- [WHAT YOU HAVE TO DO]
Wherever a picture appears in the listing below, leave it out and reproduce the rest exactly.

- [SOURCE MATERIAL]
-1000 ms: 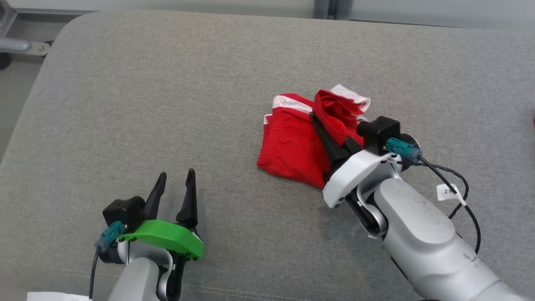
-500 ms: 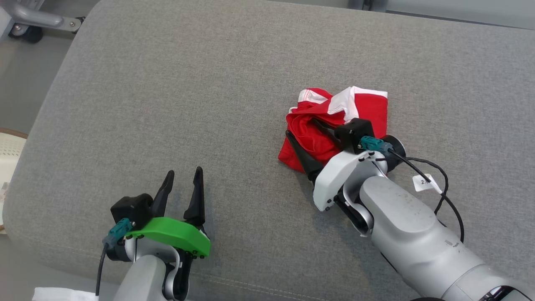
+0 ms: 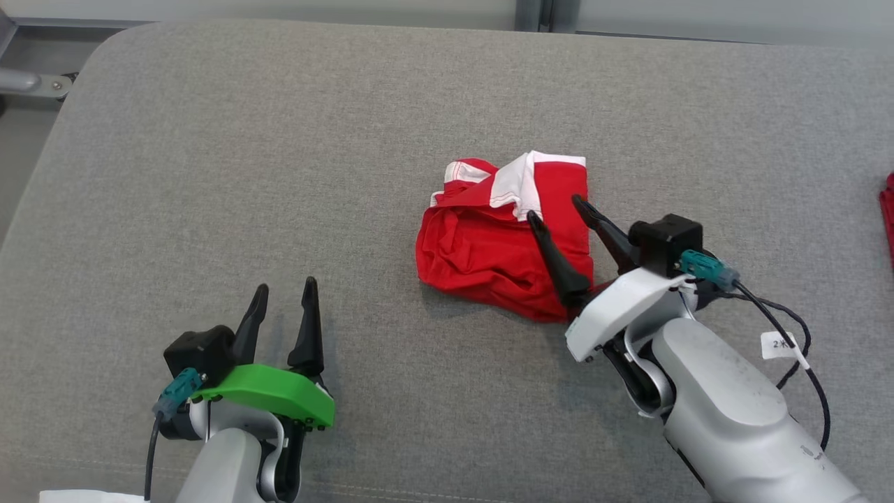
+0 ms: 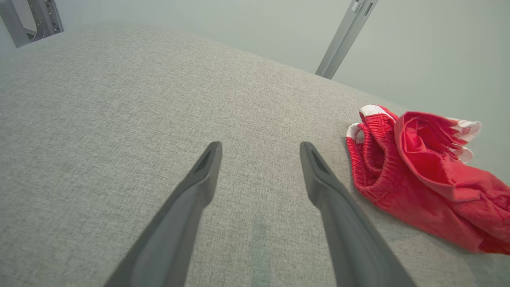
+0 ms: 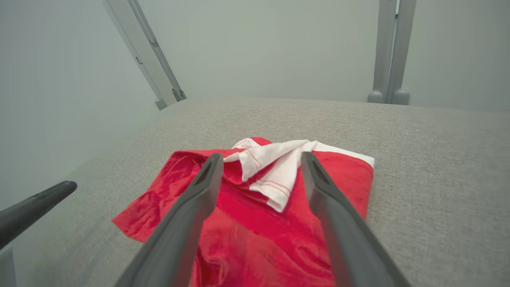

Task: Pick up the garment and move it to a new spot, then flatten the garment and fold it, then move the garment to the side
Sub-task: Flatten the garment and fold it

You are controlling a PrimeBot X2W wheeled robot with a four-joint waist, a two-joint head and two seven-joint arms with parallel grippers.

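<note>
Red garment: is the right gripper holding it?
No, the right gripper is open above the red garment, which lies loose.

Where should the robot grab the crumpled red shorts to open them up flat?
Probably pinch the white-edged flap folded over the top of the red shorts, coming from the robot's side with the open right gripper, which hovers over them. That loose edge lies uppermost, easy to pinch.

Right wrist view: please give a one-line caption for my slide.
Open right gripper poised over the crumpled red and white garment on the grey cushion.
</note>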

- [ANSWER BOX]
-1000 ms: 
-500 ms: 
+0 ms: 
+0 ms: 
+0 ms: 

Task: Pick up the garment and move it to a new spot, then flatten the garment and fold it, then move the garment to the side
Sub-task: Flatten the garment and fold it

You are controlling a PrimeBot X2W wheeled robot with a four-joint waist, a two-joint head and two seven-joint arms with parallel grippers.

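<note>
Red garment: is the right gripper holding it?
No, the right gripper is open above the red garment, which lies loose.

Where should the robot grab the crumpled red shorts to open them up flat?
Probably pinch the white-edged flap folded over the top of the red shorts, coming from the robot's side with the open right gripper, which hovers over them. That loose edge lies uppermost, easy to pinch.

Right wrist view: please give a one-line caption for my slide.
Open right gripper poised over the crumpled red and white garment on the grey cushion.
</note>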

This concludes the output for the exercise.